Par ailleurs, le budget de l’APL lui aussi permis de mettre le grappin sur les archipels Spratleys et Parcels, où elle déploie des capacités d’interdiction et de déni d’accès [A2/AD] en mer de Chine méridionale, zone stratégique à plus d’un titre. Cette militarisation place les pays riverains ayant des revendications territoriales dans cette région devant le fait accompli.

« Les dépenses limitées de la Chine en matière de défense visent uniquement à préserver la souveraineté, la sécurité et l’intégrité territoriale du pays. Elles ne constitueront pas une menace pour les autres pays », a fait valoir Zhang Yesui, le porte-parole du Parlement chinois. Sauf pour Taïwan… que Pékin considère comme une « province rebelle ».

Mais ce qu’oublie de dire M. Zhang est que, dans le cadre des « nouvelles routes de la soie » [et hormis ses contributions aux missions de l’ONU], l’APL se déploie désormais loin de ses frontières, comme à Djibouti, où elle a inauguré, en 2017, une importante base navale.

« Les dépenses militaires chinoises sont coordonnées avec la croissance annuelle du PIB, plus le taux d’inflation », explique James Char, expert militaire à l’Université de technologie de Nanyang [Singapour]. « La Chine a d’autres priorités nationales. Si son économie nationale était surmilitarisée, cela pourrait priver le gouvernement de ressources dont il a grand besoin.
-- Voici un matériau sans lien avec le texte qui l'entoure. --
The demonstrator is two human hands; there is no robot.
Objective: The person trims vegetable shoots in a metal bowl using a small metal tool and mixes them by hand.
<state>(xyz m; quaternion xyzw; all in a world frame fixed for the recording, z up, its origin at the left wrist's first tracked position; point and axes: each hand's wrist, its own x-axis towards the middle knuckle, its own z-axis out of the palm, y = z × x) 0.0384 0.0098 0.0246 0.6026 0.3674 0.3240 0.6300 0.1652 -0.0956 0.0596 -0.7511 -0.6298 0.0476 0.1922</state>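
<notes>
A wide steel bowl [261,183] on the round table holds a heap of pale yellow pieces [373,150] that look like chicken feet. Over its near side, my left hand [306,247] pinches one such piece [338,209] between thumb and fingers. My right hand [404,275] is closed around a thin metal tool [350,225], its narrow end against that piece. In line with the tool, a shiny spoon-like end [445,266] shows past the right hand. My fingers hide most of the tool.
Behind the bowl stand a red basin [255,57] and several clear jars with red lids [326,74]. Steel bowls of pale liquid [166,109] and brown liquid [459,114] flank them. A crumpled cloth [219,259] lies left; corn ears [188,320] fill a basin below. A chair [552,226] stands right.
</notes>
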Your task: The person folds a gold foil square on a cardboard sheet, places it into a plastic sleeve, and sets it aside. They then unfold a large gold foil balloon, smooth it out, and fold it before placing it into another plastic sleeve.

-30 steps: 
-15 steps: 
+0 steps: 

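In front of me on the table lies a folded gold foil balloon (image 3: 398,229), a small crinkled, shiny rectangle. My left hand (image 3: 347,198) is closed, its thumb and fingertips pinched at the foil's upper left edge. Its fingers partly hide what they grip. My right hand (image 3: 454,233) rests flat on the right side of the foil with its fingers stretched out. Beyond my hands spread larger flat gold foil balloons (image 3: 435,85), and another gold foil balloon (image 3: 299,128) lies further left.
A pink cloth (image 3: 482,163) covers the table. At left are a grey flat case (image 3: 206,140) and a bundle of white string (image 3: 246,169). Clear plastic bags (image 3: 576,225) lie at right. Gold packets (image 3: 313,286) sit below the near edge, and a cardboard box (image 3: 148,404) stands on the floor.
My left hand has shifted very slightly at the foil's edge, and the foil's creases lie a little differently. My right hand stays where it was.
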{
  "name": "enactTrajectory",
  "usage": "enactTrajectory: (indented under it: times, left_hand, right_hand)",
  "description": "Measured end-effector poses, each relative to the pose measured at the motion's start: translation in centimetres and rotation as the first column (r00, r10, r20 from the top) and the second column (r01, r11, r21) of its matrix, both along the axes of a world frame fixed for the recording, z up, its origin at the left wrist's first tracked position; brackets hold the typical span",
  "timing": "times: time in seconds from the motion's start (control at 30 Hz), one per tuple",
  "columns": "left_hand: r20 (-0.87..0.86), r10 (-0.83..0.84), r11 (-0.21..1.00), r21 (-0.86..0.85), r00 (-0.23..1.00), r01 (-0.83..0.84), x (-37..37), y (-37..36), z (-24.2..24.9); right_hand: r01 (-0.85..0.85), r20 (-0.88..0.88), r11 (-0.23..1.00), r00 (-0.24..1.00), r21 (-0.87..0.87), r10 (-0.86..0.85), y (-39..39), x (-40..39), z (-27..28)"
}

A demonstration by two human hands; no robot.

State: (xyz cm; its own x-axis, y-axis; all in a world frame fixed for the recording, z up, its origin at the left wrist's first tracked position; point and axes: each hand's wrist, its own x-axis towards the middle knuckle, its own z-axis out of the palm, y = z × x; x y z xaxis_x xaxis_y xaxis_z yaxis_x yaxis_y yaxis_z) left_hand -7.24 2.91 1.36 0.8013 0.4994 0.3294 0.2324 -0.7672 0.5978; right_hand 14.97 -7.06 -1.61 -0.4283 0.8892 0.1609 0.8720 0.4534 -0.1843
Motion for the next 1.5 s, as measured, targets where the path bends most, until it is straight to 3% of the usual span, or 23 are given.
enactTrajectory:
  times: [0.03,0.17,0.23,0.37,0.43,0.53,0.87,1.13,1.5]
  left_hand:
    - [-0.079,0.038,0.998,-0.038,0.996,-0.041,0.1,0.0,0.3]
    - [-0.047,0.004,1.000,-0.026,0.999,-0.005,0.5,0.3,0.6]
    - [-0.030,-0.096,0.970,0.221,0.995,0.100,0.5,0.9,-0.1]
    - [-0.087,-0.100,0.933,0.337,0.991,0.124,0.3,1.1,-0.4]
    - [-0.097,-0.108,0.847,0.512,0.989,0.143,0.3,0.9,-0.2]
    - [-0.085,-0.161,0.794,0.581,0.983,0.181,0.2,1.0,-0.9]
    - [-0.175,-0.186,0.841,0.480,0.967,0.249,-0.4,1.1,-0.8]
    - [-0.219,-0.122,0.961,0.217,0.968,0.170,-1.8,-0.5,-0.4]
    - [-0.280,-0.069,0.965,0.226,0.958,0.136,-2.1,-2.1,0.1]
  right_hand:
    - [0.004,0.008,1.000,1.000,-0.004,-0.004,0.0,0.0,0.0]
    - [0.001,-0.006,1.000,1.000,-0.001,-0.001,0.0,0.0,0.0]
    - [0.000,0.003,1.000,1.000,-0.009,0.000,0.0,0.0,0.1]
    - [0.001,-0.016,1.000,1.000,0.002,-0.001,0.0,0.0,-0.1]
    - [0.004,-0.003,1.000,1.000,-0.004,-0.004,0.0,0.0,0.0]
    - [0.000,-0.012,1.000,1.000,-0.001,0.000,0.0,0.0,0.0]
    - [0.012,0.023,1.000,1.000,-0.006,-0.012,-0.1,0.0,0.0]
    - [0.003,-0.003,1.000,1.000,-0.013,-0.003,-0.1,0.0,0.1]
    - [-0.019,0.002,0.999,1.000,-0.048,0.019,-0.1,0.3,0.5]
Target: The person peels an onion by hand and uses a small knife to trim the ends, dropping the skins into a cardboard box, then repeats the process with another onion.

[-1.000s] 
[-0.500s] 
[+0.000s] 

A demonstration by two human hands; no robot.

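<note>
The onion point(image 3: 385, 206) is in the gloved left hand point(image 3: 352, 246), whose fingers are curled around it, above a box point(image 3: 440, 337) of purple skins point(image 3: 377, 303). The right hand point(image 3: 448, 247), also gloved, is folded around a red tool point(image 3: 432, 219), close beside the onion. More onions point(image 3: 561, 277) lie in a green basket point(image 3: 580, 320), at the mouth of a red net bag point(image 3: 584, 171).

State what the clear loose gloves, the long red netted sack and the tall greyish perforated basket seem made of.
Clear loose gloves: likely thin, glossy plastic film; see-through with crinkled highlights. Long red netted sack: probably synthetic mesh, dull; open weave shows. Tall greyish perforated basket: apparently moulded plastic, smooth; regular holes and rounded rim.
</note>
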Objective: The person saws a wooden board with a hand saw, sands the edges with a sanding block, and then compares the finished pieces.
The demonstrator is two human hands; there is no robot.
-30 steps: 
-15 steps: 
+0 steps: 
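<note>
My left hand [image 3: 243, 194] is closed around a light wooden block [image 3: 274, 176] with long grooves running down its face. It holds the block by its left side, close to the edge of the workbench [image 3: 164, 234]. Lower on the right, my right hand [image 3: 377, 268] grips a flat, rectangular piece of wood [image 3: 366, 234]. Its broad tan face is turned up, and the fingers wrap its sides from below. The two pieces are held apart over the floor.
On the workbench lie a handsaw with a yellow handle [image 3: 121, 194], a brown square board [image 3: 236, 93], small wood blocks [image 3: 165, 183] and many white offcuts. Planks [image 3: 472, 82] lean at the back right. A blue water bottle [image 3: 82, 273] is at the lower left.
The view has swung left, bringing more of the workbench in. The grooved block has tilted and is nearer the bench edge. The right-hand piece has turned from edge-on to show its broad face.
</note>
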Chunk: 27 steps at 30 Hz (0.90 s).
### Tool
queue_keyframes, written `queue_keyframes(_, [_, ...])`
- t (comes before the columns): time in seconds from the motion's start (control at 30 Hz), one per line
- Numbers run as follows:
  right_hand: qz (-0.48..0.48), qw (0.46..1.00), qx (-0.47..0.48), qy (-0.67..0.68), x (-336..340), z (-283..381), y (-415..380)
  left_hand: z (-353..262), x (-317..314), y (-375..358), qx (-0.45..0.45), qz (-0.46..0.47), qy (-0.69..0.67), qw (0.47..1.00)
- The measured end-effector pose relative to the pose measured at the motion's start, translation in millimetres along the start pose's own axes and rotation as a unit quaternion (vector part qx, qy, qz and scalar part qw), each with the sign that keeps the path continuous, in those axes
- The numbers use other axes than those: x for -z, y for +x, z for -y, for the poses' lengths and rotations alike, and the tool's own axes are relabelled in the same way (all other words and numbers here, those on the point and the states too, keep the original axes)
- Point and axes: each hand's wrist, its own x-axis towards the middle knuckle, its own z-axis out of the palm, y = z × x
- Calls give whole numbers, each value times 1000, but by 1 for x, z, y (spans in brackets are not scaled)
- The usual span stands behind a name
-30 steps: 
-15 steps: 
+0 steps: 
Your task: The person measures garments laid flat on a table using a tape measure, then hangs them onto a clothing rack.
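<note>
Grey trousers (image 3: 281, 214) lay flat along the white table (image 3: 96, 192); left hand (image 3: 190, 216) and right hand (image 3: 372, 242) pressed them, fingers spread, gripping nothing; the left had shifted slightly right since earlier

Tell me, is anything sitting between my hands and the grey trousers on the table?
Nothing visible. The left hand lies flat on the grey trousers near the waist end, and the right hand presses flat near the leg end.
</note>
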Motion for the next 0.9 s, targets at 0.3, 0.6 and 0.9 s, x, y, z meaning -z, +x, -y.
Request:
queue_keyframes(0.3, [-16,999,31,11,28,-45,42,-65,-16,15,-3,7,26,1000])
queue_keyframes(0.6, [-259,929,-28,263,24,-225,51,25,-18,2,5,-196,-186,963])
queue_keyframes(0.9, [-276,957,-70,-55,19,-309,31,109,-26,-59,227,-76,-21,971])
On se rappelle de ce qui est arrivé à l’ex-URSS », a-t-il ajouté, dans un entretien donné à l’AFP.

Reste qu’une autre priorité du budget de l’APL vise à améliorer la préparation opérationnelle de ses troupes, moins nombreuses que par le passé mais plus « professionnelles », conformément à l’un des trois objectifs fixés dans le cadre d’une réforme lancée par le président Xi Jiping, peu après son accession au pouvoir. Les deux autres étant la loyauté totale des forces chinoises [via un contrôle politique serré] et la réduction de l’écart capacitaire avec les États-Unis.